What you will do:
The expected output is the data itself, duplicated in full.
##########
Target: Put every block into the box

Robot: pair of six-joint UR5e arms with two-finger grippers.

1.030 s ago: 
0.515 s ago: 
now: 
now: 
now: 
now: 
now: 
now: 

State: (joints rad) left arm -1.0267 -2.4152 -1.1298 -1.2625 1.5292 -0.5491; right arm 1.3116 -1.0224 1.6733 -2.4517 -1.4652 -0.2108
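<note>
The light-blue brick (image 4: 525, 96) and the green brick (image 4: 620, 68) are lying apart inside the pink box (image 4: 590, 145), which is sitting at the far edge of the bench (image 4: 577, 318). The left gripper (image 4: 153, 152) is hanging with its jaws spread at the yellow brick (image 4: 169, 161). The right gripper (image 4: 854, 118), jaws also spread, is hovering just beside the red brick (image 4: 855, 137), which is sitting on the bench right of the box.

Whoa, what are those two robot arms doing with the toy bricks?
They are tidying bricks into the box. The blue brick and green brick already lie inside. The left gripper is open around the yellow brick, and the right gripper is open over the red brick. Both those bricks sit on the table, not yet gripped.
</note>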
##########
Output of the exercise:
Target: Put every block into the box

Robot: pair of six-joint UR5e arms with two-finger grippers.

1.030 s ago: 
0.515 s ago: 
now: 
now: 
now: 
now: 
now: 
now: 

State: (joints rad) left arm -1.0267 -2.4152 -1.1298 -1.2625 1.5292 -0.5491; right arm 1.3116 -1.0224 1.6733 -2.4517 -1.4652 -0.2108
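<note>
The light-blue brick (image 4: 525, 96) and the green brick (image 4: 620, 68) are lying apart inside the pink box (image 4: 590, 145), which is sitting at the far edge of the bench (image 4: 577, 318). The left gripper (image 4: 153, 152) is hanging with its jaws spread at the yellow brick (image 4: 169, 161). The right gripper (image 4: 854, 118), jaws also spread, is hovering just beside the red brick (image 4: 855, 137), which is sitting on the bench right of the box.

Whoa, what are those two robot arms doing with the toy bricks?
They are tidying bricks into the box. The blue brick and green brick already lie inside. The left gripper is open around the yellow brick, and the right gripper is open over the red brick. Both those bricks sit on the table, not yet gripped.
</note>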

The work on this exercise is done.